• Data section
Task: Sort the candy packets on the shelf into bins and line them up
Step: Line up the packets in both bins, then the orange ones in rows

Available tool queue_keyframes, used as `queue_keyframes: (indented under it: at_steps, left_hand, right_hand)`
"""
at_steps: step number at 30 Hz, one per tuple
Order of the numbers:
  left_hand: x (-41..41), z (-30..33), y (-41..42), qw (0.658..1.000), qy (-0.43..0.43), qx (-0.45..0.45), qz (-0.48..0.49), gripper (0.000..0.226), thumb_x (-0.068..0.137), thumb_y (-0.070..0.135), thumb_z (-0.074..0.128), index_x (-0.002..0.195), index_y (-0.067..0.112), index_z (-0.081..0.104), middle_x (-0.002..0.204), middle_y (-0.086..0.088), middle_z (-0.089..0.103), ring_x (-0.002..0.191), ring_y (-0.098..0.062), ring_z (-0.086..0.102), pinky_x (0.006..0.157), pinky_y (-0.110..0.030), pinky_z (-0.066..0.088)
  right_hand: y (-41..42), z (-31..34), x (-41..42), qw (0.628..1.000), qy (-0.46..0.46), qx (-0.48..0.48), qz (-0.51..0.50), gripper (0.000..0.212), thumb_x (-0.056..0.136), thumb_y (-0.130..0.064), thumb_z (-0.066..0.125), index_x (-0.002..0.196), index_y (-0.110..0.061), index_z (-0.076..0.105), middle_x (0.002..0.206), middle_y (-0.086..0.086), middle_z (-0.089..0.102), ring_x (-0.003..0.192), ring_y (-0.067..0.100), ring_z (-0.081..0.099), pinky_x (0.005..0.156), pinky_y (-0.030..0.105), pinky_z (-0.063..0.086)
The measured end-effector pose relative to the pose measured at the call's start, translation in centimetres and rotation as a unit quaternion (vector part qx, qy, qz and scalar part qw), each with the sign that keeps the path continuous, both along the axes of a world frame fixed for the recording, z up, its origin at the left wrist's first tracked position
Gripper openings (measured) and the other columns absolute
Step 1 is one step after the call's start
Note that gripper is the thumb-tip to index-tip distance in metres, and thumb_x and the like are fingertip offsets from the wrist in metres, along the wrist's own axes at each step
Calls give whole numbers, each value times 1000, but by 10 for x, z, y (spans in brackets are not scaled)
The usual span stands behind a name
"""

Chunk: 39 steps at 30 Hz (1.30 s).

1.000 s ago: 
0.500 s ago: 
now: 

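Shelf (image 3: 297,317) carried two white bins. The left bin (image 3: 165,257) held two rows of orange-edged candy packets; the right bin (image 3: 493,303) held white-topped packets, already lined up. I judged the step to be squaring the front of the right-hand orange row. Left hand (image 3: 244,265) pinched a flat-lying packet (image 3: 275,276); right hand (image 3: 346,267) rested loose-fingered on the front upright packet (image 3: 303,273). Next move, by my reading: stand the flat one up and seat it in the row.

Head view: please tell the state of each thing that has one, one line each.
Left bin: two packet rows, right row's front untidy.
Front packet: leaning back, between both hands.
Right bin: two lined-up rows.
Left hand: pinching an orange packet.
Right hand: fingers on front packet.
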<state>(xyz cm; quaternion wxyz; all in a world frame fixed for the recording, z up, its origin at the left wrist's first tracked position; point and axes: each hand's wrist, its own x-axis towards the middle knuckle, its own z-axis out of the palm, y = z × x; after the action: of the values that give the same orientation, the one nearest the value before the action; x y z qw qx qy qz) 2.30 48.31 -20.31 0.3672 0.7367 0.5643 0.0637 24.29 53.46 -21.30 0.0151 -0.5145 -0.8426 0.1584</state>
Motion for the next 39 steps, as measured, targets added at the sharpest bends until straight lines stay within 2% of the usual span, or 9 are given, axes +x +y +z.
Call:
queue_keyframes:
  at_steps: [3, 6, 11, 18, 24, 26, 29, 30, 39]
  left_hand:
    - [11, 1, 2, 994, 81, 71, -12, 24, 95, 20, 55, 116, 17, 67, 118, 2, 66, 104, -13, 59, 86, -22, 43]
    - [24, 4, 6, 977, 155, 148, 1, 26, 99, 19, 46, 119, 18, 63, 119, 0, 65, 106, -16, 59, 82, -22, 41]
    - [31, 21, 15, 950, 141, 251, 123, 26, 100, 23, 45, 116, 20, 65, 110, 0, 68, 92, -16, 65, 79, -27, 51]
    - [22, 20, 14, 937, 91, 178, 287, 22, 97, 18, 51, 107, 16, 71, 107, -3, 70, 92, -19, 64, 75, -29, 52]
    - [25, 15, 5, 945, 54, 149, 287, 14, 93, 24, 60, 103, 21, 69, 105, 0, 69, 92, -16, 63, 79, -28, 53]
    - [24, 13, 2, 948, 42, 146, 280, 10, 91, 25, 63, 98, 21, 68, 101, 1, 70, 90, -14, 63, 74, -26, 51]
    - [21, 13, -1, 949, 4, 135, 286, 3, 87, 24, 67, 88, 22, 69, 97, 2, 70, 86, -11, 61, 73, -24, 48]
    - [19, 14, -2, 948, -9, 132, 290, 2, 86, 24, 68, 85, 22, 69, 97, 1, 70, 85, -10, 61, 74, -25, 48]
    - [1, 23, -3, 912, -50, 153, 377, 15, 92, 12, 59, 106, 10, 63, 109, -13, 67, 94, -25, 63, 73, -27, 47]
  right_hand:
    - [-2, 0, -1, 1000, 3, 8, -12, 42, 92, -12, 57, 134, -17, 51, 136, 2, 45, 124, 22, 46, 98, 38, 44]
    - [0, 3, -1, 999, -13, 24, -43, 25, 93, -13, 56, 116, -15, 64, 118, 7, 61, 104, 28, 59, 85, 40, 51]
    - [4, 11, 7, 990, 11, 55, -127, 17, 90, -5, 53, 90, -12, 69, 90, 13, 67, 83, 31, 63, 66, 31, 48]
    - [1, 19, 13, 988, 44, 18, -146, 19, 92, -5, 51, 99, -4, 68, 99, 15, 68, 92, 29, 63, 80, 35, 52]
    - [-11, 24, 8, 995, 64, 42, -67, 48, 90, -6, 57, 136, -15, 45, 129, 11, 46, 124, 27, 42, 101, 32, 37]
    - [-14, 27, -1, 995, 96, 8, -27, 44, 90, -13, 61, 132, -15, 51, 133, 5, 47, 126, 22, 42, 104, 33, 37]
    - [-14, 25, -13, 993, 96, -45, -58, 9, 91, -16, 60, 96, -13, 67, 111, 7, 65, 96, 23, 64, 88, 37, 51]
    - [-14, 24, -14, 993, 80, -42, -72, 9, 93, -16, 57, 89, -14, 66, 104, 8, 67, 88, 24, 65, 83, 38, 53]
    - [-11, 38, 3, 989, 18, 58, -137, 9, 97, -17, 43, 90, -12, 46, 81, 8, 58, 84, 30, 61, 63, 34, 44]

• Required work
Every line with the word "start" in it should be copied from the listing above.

• Written solution
The measured end-effector pose relative to the pose measured at the call's start, translation in centimetres and rotation as a unit quaternion (vector part qx, qy, qz and scalar part qw), each with the sign that keeps the path continuous, both along the axes of a world frame fixed for the recording, z up, its origin at the left wrist's first tracked position
Step 1 is one step after the call's start

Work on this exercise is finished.